Copy the data exactly. Images are the one exception.

## DATA EXCERPT:
○ ○ ○

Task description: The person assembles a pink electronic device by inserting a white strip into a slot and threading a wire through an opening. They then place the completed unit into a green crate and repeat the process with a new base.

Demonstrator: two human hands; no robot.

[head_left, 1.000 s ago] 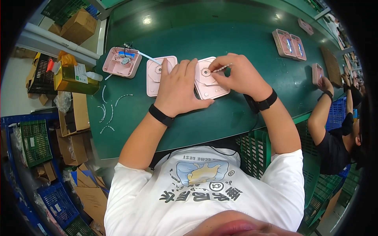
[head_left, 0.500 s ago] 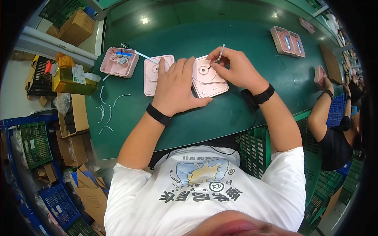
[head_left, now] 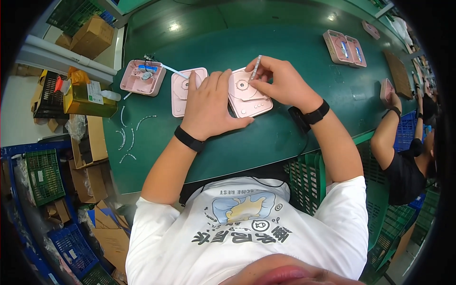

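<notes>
Two pink plastic panels lie side by side on the green table, each with a round recess and a hole at its centre. My left hand (head_left: 207,110) lies flat, fingers stretched, over the inner edges of the left panel (head_left: 179,103) and the right panel (head_left: 250,105). Above the right panel's recess, my right hand (head_left: 281,84) pinches a thin white LED-like strip (head_left: 258,65) between thumb and fingers. The strip stands tilted, its lower end close to the recess. Left of the panels sits an open pink box (head_left: 137,87) with a blue battery and wires inside.
Several curved white strips (head_left: 132,137) lie at the table's left. A yellow container (head_left: 84,98) stands beyond that edge. Two open pink boxes (head_left: 339,47) rest at the far right. Beside me, a person's hand (head_left: 394,99) holds a pink part. A black object (head_left: 299,118) lies by my right wrist.
The strip in my right hand has swung left, and its lower end now shows by the recess. My right fingers have shifted slightly left. My left hand stays across the panels.
</notes>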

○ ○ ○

## ANSWER SPACE:
Task description: The person assembles a pink electronic device by inserting a white strip into a slot and threading a wire through an opening. They then place the completed unit into a green crate and repeat the process with a new base.

Demonstrator: two human hands; no robot.

[head_left, 1.000 s ago] 
[head_left, 0.500 s ago] 
[head_left, now] 

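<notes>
Two pink plastic panels lie side by side on the green table, each with a round recess and a hole at its centre. My left hand (head_left: 207,110) lies flat, fingers stretched, over the inner edges of the left panel (head_left: 179,103) and the right panel (head_left: 250,105). Above the right panel's recess, my right hand (head_left: 281,84) pinches a thin white LED-like strip (head_left: 258,65) between thumb and fingers. The strip stands tilted, its lower end close to the recess. Left of the panels sits an open pink box (head_left: 137,87) with a blue battery and wires inside.
Several curved white strips (head_left: 132,137) lie at the table's left. A yellow container (head_left: 84,98) stands beyond that edge. Two open pink boxes (head_left: 339,47) rest at the far right. Beside me, a person's hand (head_left: 394,99) holds a pink part. A black object (head_left: 299,118) lies by my right wrist.
The strip in my right hand has swung left, and its lower end now shows by the recess. My right fingers have shifted slightly left. My left hand stays across the panels.
</notes>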

The exercise has been carried out completely.